TASK DESCRIPTION: Give the data below again exactly, and drop each picture from it.

- - -

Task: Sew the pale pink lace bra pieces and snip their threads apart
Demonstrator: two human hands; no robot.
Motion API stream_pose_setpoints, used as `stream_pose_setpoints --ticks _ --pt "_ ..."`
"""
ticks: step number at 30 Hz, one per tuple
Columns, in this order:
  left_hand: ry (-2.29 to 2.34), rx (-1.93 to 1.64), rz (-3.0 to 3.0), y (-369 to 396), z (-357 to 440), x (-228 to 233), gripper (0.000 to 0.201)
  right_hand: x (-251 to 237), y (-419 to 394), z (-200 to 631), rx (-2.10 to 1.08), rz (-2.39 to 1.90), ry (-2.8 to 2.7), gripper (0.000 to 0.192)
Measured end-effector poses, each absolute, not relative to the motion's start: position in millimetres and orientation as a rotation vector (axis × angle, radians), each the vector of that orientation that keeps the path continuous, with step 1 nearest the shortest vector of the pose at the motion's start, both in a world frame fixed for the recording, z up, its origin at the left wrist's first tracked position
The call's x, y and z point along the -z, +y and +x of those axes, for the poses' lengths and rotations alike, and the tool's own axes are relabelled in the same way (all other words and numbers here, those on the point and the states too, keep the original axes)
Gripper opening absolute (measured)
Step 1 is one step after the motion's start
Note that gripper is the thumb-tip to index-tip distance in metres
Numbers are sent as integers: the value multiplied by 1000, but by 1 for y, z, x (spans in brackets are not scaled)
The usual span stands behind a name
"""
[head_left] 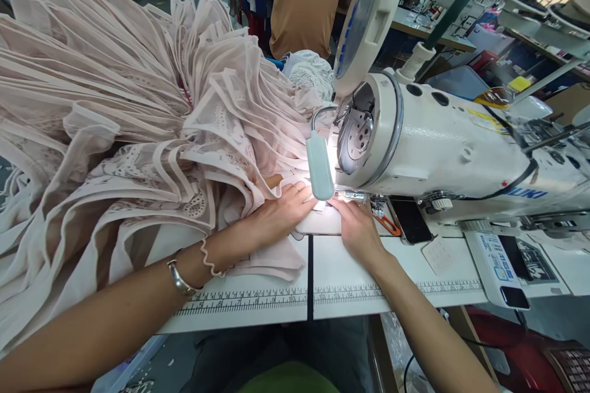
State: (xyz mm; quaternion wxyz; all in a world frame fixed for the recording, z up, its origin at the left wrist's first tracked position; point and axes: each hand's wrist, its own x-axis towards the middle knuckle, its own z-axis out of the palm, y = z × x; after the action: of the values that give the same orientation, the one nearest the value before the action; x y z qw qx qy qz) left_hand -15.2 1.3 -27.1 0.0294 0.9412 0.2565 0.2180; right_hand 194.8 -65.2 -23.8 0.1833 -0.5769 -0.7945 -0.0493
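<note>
Closest to the camera is the person's bare left forearm (115,313), coming in from the lower left with a shiny silver metal cuff bracelet (181,279) and a wavy beige band (207,258) at the wrist. Behind it there's a huge heap of pale pink fabric pieces with lace panels (258,116), folded and bunched up, burying the left end of the white bench (350,267). Some of it droops toward the front edge, where a printed black ruler scale (244,301) runs along.

The left hand (286,212) rests palm down on the pink cloth at the heap's right side, fingers reaching toward a small white tag (319,206). Can't tell if it's pinching anything. Just above the fingertips hangs a pale green rounded plate (320,166). Past the bench's back edge, someone in a brown top (308,0) has their back to us.

The right hand (359,230) is curled, fingertips by the lit spot under the big white sewing machine (428,141); no idea whether it's gripping cloth there. Further right: an orange looped tool (387,225), a black phone (410,220), a pale paper card (437,255), then a white control box (495,264) sticking out over the front edge.
</note>
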Motion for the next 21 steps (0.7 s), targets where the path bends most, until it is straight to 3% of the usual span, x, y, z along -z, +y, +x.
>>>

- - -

ANSWER TO THIS EXERCISE:
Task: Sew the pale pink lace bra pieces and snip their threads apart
Demonstrator: two human hands; no robot.
Motion API stream_pose_setpoints, used as `stream_pose_setpoints --ticks _ --pt "_ ..."`
"""
ticks: step number at 30 Hz, one per tuple
Columns, in this order:
  left_hand: ry (-2.29 to 2.34), rx (-1.93 to 1.64), rz (-3.0 to 3.0), y (-369 to 396), z (-357 to 440), x (-228 to 233), gripper (0.000 to 0.201)
  right_hand: x (-251 to 237), y (-419 to 394), z (-200 to 631), rx (-2.10 to 1.08), rz (-2.39 to 1.90), ry (-2.8 to 2.7), gripper (0.000 to 0.192)
Measured end-effector poses, each absolute, not relative to the motion's start: position in millimetres and orientation as a rotation vector (axis × angle, radians), each the vector of that orientation that keeps the path continuous, with step 1 nearest the shortest vector of the pose at the motion's start, both in a world frame fixed for the recording, z up, its origin at the left wrist's first tracked position
The call's x, y and z point along the -z, +y and +x of those axes, for the poses' lengths and rotations alike, and the tool's own axes are relabelled in the same way (all other words and numbers here, those on the point and the states too, keep the original axes)
Gripper opening absolute (measured)
Step 1 is one step after the motion's start
Note that gripper is the thumb-tip to index-tip distance in metres
Numbers are sent as integers: the value multiplied by 1000, but by 1 for y, z, x (spans in brackets are not scaled)
The usual span stands behind a name
"""
[head_left] 
State: (xyz mm; quaternion wxyz; all in a world frame fixed for the recording, z up, its origin at the left wrist's first tracked position; point and axes: each hand's wrist, its own x-axis towards the middle knuckle, its own z-axis out of the palm, y = z × x; after the action: of the values that give the same orientation, the one nearest the value before the action; x y z qw qx qy qz) left_hand -15.2 1.3 -27.1 0.0294 0.9412 0.2565 0.2180; right_hand 194.8 -65.2 -23.8 0.1833 -0.5769 -0.7945 -0.0493
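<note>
Closest to the camera is the person's bare left forearm (115,313), coming in from the lower left with a shiny silver metal cuff bracelet (181,279) and a wavy beige band (207,258) at the wrist. Behind it there's a huge heap of pale pink fabric pieces with lace panels (258,116), folded and bunched up, burying the left end of the white bench (350,267). Some of it droops toward the front edge, where a printed black ruler scale (244,301) runs along.

The left hand (286,212) rests palm down on the pink cloth at the heap's right side, fingers reaching toward a small white tag (319,206). Can't tell if it's pinching anything. Just above the fingertips hangs a pale green rounded plate (320,166). Past the bench's back edge, someone in a brown top (308,0) has their back to us.

The right hand (359,230) is curled, fingertips by the lit spot under the big white sewing machine (428,141); no idea whether it's gripping cloth there. Further right: an orange looped tool (387,225), a black phone (410,220), a pale paper card (437,255), then a white control box (495,264) sticking out over the front edge.
</note>
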Motion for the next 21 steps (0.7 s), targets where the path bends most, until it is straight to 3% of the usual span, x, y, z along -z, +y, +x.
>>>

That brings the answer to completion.